My hope is to encourage everyone to look a bit more closely at "grasses" because there's tons of diversity there. I haven't even gotten to the other graminoids such as the bulrushes, spike rushes, and sedges.



Sunday, October 7, 2007

"Keeping it Living"

Here is an excellent article, "Keeping it Living." that describes some of the native traditional horticultural practices of British Columbia.

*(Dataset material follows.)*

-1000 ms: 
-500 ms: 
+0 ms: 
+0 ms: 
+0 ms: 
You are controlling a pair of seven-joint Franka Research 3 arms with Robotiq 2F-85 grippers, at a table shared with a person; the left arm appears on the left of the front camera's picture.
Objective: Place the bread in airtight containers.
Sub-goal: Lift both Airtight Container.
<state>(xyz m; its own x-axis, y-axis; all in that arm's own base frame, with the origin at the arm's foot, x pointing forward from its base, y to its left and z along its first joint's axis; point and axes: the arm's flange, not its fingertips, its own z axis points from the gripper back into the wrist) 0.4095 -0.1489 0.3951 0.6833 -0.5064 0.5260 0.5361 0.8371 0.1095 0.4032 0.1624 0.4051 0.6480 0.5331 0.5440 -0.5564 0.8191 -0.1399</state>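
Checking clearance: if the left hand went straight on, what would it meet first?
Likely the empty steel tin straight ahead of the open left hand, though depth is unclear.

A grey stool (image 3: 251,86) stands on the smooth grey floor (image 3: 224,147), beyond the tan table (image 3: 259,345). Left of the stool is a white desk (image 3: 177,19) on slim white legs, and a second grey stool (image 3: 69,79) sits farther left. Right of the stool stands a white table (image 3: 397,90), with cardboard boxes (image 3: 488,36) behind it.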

Here's an excerpt about pruning:

"Pruning and coppicing of individual berry and
hazelnut (Corylus cornuta) bushes was also
practiced, both on the coast and in the interior:
another means of “keeping it living,” since this
process took advantage of meristematic tissues
at the bases and nodes of the stems of shrubs
that allow them to regenerate easily. The
breaking of the branches of berry bushes has
been little documented, but like other practices,
this may be in large part because people
had not been asked about such practices.
California First Peoples are known to coppice
their basketry plants to produce better, longer,
and straighter shoots (Anderson 1993). In the
interior, too, Plateau peoples talk about increasing
the productivity of their saskatoon
bushes (Amelanchier alnifolia), chokecherries
(Prunus virginiana), soapberries (Shepherdia
canadensis), and huckleberries (Vaccinium
spp.) by breaking the branches off during or
following the harvest. On the coast, this seems
to be a widely known but little publicized
practice. Chief Adam Dick, as soon as he was
asked, started to talk about it: “Especially that
gwadems [red huckleberry, Vaccinium
parvifolium], when they finished picking the
gwadems, you know, they pruned them. They
chopped the tops off. Salmonberries [Rubus
spectabilis] too. So, when the qwasem it’s
done, after you pick... after they get all
tl’axwey’ then we all break the tops off.” [“Oh,
and that makes them grow better?” NT] “Yes.
My grandma tell me that if you let it grow this
high [above your head], then it doesn’t produce
much berries. You know. But when you keep it
down and, she says, the water, it’s hard going
up there, I guess, when it’s too tall.”

Trifolium wormskioldii, the clover I introduced to my garden, turns out to be a species that was cultivated in fields alongside Pacific silverweed. Rhizomes from both plants were actively propagated, harvested, cooked, and eaten by peoples of British Columbia. (Yes, I would like to try preparing the rhizomes, but I need to let my plants grow for a while.)

The article also documents how plants were transplanted and traded by native peoples, raising interesting questions about the native/nonnative dichotomy AND helping to deepen the idea of sustainability, the idea of "keeping it living."